Donald Trump le ha roto la mandíbula a una cierta estética de la democracia de paradójica filiación platónica: de una ilusión de verdad según la cual, la democracia es el bien y, como tal, además es bella. Qué lejos queda aquel final (naturalmente feliz) de la Historia que, efectivamente parecía haberse inaugurado hace ahora 25 años con el derrumbe del Muro y la implosión de la URSS. Qué lejos que empieza a quedar aquella era de la incertidumbre, de la sociedad del riesgo difuso que describió Beck: ahora empezamos a saber lo que verdaderamente hay en la penumbra, son bien visibles sus formas, y es terrible.

Lejos de la exitosa tesis de Fukuyama, la globalización del capitalismo no ha comportado la globalización de la democracia. La China pos-Mao, convertida en la fábrica más grande de un mundo en el que en teoría han desaparecido las fábricas porque no hacían falta (en realidad, es de Detroit o de Barcelona, de donde han desaparecido), y la Rusia de Putin, modelo de democracia autoritaria complementario del capitalismo autoritario chino, han marcado el camino que desemboca en el Gran Trumpazo, en pleno centro de lo que Hardt y Negri conceptuaron como el Imperio.

Con Donald Trump, la posmodernidad se lo ha hecho encima de la moqueta de los Clinton en la Casa Blanca. Bienvenidos a la era de la democracia fea, bufa, maleducada, contrahecha, grotesca, esta democracia de película de miedo de serie B, en la que el gran espantapájaros de sonrisa idiota te cazará como un pokémon en tu móbil. Dale las gracias a Donald (como Obama nos ha enseñado) si no se le ocurre amenazarte con la bomba atómica.

No es la posverdad (para haber posverdad primero tiene que haber habido verdad y sabemos desde Nietzsche que la verdad no pasa de ser una pura convención lingüística o patrón interpretativo): es la pura y dura realidad de un mundo que pare monstruos cuando intenta parar la máquina, cuando se pone a cerrar el grifo, intento en vano, para que el agua -de Bauman- no nos llegue al cuello.
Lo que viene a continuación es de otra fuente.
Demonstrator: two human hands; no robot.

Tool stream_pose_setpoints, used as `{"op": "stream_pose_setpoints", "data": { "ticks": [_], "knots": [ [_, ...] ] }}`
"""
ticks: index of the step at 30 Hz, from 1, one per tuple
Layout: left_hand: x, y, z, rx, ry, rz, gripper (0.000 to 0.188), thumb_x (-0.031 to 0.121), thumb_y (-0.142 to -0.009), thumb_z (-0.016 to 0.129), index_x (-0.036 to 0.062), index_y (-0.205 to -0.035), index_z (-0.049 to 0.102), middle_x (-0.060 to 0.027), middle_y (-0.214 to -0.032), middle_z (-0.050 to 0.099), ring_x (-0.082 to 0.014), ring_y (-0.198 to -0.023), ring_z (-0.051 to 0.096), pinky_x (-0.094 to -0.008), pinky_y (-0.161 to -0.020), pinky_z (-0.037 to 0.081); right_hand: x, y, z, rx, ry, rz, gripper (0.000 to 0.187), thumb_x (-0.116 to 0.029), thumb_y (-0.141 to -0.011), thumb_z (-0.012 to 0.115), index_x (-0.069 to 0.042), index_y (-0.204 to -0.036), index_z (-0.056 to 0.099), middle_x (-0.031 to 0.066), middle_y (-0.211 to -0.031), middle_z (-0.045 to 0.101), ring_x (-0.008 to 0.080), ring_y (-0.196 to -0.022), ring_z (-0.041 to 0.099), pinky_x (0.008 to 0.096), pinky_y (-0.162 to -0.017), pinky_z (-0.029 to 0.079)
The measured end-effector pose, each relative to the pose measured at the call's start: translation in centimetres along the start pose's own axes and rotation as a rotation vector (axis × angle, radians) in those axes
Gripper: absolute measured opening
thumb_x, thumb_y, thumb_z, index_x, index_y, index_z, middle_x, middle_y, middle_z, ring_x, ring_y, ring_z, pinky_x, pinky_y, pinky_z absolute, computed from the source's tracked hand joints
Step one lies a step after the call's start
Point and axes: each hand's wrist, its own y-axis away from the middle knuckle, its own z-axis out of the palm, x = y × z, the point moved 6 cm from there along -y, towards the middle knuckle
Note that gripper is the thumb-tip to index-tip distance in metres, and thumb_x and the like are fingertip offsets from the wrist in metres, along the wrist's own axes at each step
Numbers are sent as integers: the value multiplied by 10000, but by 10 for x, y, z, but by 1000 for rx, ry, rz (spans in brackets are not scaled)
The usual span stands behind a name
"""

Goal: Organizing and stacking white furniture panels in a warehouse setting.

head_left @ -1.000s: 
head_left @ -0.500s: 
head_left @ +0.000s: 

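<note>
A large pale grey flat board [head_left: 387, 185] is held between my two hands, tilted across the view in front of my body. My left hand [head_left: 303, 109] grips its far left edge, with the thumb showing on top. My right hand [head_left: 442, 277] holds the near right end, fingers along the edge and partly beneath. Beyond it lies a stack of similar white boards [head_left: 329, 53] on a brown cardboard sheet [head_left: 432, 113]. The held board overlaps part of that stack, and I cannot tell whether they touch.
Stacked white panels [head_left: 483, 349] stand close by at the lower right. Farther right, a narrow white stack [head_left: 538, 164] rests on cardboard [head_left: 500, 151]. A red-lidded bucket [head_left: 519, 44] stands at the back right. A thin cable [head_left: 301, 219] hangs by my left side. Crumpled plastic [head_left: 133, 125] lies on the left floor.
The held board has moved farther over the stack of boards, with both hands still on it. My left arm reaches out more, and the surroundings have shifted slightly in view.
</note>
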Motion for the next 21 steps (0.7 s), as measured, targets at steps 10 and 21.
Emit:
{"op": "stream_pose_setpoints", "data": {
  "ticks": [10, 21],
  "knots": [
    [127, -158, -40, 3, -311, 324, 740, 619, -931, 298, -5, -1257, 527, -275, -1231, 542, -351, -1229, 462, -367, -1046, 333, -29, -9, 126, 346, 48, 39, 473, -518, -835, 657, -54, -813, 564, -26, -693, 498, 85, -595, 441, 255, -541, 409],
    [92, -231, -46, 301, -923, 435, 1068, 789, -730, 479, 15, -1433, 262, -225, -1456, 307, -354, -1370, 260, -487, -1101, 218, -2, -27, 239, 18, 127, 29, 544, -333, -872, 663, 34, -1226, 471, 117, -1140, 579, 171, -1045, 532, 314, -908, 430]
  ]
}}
Y sí, mientras, aquí, en nuestro pequeño rincón de mundo, hablamos de referéndums. Precisamente. Porque son muchos los que siguen pensando que para darle la vuelta a todo esto, a todo este alucinante estado de cosas, se tiene que empezar por algún sitio. Porque son muchos los riesgos, pero muy pocas las oportunidades que le van quedando a una cierta idea de la democracia y la decencia en esta hora de trumpismo y triunfo de la mentira universal como verdad poslíquida pura y dura, durísima, querido sr. Bauman, querido presidente Obama.